Sway and Alred were dealing with port costs and connecting to the docking bay as Tanin gave the package over to Rok down in stowage. Everyone had gathered there. Not for the package. Rok would be making the delivery on his own. Rin-Kal was a pretty middle-class station, and as such, it wasn’t so dangerous that he’d need the twins to tail him. Especially since the box was going to the male who owned the mining colony, and he lived in the best part of the station.

Rok was the largest male on the ship. An absolute behemoth who made the box with the statuette look like a little thing of candy in two of his four big hands. He cradled the package to his chest with his upper arms, his lower ones still free to interact and protect himself.

Everyone else was there because, aside from Sway and Alred, they were all going onto the station. Not for business though. It was a chance to get off the ship and get some station leave. The others still had to sell the gems they’d stolen from Gissrn, and this was as good a place to offload some as any. After Rok delivered his package, he was also free to do as he wished. They didn’t have to be back on the ship for a day or two since the generators needed time to recharge anyway.

Vytln was even there. Garnet only ever saw him if he was making his way between his workroom and bedroom – and even that was rare. He spent most of his time in his workroom. Like Sway, he had to put in a lot of hours to keep the Humility running. But since the ship was just floating, set to auto-adjust to the station as needed, something Alred could do on his own – he could have the time off as well.

Garnet looked around at everyone curiously. At the different personalities and pasts and skills of the people all gathered in that one room. They were an eclectic bunch. And looking at them just standing around together was kind of weird.

They weren’t joking around with each other. They weren’t jostling or horse playing like she expected a group of guy friends to do. There was distinct space between each of them. A carefully maintained distance that was at once polite and, somehow, also very intimate.

Because as close as theyweren’t, there was still a strange level of comfort to it. Sorbet and Tebros were the only two near enough to touch each other, but the others all maintained that careful distance. But it wasn’t one made of weariness or distrust. If anything, it was the opposite.

She had seen how Tanin and Trove and the twins acted when they were out in a station. When they were around people they didn’t know. That distance was not only bigger, but it was more tense. There was a stiffness to their bodies, a sharpness to their gaze, as they kept track of everything around them. They had to be on guard because they couldn’t trust anyone.
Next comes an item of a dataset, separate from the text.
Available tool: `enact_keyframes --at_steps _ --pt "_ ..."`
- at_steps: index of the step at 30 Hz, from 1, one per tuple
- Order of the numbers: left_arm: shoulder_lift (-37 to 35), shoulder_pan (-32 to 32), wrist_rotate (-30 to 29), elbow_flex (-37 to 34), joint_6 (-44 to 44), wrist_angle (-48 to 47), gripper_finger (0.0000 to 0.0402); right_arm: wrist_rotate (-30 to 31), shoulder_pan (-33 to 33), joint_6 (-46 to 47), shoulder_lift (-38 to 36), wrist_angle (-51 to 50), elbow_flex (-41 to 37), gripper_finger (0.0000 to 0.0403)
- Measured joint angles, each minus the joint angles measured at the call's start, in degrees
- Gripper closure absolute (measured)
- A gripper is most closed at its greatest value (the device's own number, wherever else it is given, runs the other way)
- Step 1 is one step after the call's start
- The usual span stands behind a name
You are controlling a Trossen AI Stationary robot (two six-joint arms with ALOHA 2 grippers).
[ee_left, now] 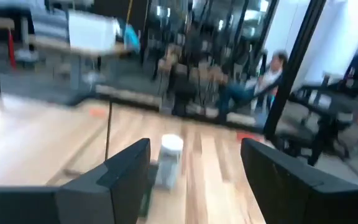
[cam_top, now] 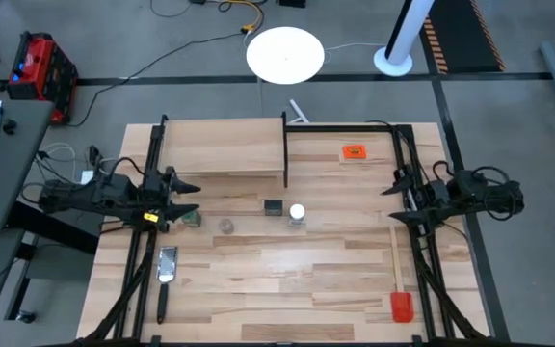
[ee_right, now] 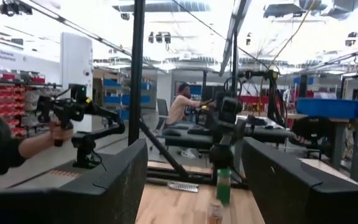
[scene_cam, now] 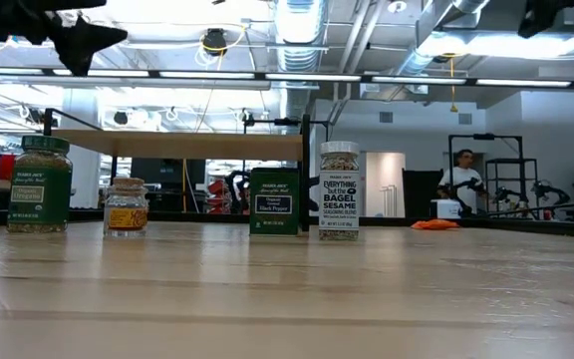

But here, when it was just them chilling around, getting ready to debark, that tension was gone. They weren’t cautious, they weren’t stiff. One of them would move, and the others didn’t immediately dart their gaze to him and stare. They just all stood there, comfortable in their distance.

As strange as it might seem, thiswastheir closeness. This was absolute proof of how much they trusted each other. They might not play and joke around like normal guy friends, but they weren’t normal guys. This sense of calm ease was probably the highest form of intimacy they were capable of.